Secretion of functional formate dehydrogenase in Pichia pastoris.

Biofuels are an important tool for the reduction of carbon dioxide and other greenhouse emissions. NAD+-dependent formate dehydrogenase has been previously shown to be capable of the electrochemical reduction of carbon dioxide into formate, which can be ultimately converted to methanol. We established that a functional enzyme, tagged for immobilization, could be continuously secreted by Pichia pastoris. The protein can be easily separated from the growth media and its activity remains constant over an extended period of time. This is an important first step in creating a self-sustaining system capable of producing biofuels with minimal resources and space required.

Short Self-Assembling Peptides Are Able to Bind to Copper and Activate Oxygen.

We have shown that de novo designed peptides self-assemble in the presence of copper to create supramolecular assemblies capable of carrying out the oxidation of dimethoxyphenol in the presence of dioxygen. Formation of the supramolecular assembly, which is akin to a protein fold, is critical for productive catalysis since peptides possessing the same functional groups but lacking the ability to self-assemble do not catalyze substrate oxidation.

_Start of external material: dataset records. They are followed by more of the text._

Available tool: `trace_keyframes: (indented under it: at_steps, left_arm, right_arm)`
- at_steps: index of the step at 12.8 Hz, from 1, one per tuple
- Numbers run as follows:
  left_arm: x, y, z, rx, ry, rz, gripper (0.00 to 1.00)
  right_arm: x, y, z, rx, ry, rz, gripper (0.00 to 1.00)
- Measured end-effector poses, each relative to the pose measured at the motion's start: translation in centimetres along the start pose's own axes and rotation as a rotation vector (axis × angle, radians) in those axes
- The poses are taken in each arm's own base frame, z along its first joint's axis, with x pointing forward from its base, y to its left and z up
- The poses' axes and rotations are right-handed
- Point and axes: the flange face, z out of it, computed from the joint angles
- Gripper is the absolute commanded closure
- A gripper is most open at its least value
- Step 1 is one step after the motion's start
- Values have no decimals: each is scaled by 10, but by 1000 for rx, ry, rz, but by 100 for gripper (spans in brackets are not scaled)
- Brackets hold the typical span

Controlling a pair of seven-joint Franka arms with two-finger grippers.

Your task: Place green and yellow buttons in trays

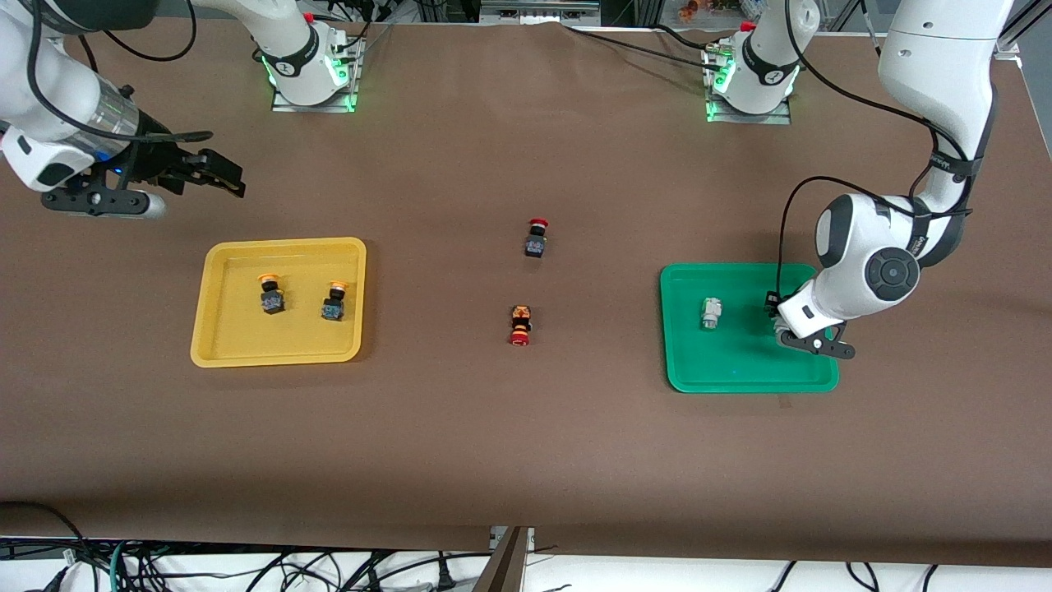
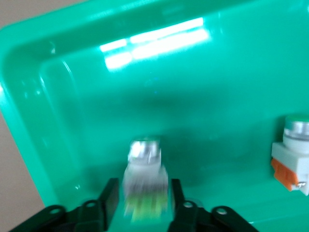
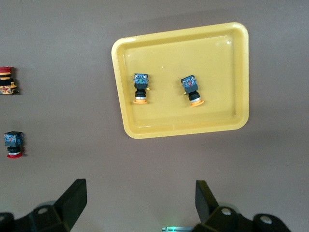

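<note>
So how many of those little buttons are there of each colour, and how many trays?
Yellow-capped buttons: 2, both in the yellow tray
Green buttons: 2, one lying in the green tray, one between the left gripper's fingers
Red-capped buttons: 2, on the table
Trays: 2
Total: 8

1. The brown table [image 1: 526, 436] carries everything in view.
2. A yellow tray [image 1: 215, 329] lies flat on it toward the right arm's end.
3. A green tray [image 1: 740, 374] lies flat on it toward the left arm's end, well apart from the yellow one.
4. Between the 2 trays, 2 red-capped switches rest on the bare surface: one [image 1: 536, 239] farther from the front camera, the other [image 1: 520, 325] nearer to it.
5. The 2 arm bases [image 1: 312, 70] stand along the table's robot-side edge.
</note>
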Motion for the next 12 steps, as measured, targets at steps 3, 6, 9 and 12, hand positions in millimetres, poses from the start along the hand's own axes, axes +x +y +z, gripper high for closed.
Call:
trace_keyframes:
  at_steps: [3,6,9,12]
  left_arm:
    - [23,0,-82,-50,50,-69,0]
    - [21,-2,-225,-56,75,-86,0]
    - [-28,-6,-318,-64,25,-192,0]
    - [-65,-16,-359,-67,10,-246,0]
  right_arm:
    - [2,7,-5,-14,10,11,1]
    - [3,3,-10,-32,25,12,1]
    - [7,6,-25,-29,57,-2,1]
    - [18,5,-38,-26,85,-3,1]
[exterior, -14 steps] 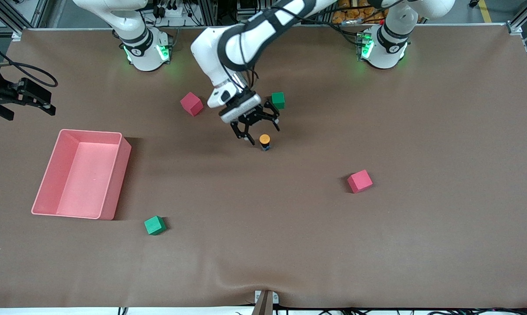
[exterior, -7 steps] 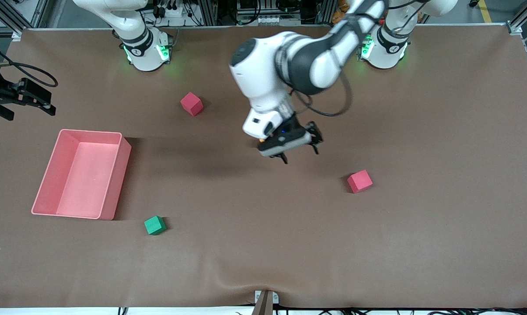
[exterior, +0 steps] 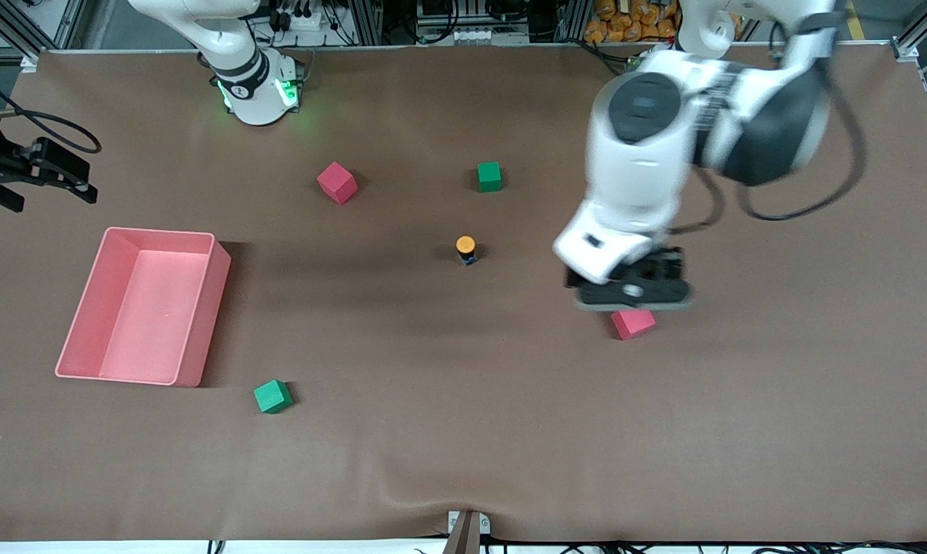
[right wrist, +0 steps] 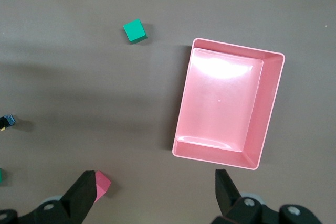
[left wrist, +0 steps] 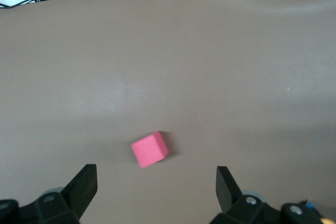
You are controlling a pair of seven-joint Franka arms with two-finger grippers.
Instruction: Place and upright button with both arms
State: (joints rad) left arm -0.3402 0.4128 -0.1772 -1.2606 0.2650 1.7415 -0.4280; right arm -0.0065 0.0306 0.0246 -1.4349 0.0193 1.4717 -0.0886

The ease with which we have discovered robust and productive oxygen activation catalysts suggests that these prion-like assemblies might have served as intermediates in the evolution of enzymatic function and opens the path for the development of new catalyst nanomaterials.

Design of Catalytic Peptides and Proteins Through Rational and Combinatorial Approaches.

This review focuses on recent progress in noncomputational methods to introduce catalytic function into proteins, peptides, and peptide assemblies. We discuss various approaches to creating catalytic activity and classification of noncomputational methods into rational and combinatorial classes. The section on rational design covers recent progress in the development of short peptides and oligomeric peptide assemblies for various natural and unnatural reactions. The section on combinatorial design describes recent advances in the discovery of catalytic peptides. We present the future prospects of these and other new approaches in a broader context, including implications for functional material design.

New Tricks for Old Proteins: Single Mutations in a Nonenzymatic Protein Give Rise to Various Enzymatic Activities.

Design of a new catalytic function in proteins, apart from its inherent practical value, is important for fundamental understanding of enzymatic activity. Using a computationally inexpensive, minimalistic approach that focuses on introducing a single highly reactive residue into proteins to achieve catalysis we converted a 74-residue-long C-terminal domain of calmodulin into an efficient esterase. The catalytic efficiency of the resulting stereoselective, allosterically regulated catalyst, nicknamed AlleyCatE, is higher than that of any previously reported de novo designed esterases. The simplicity of our design protocol should complement and expand the capabilities of current state-of-art approaches to protein design. These results show that even a small nonenzymatic protein can efficiently attain catalytic activities in various reactions (Kemp elimination, ester hydrolysis, retroaldol reaction) as a result of a single mutation. In other words, proteins can be just one mutation away from becoming entry points for subsequent evolution.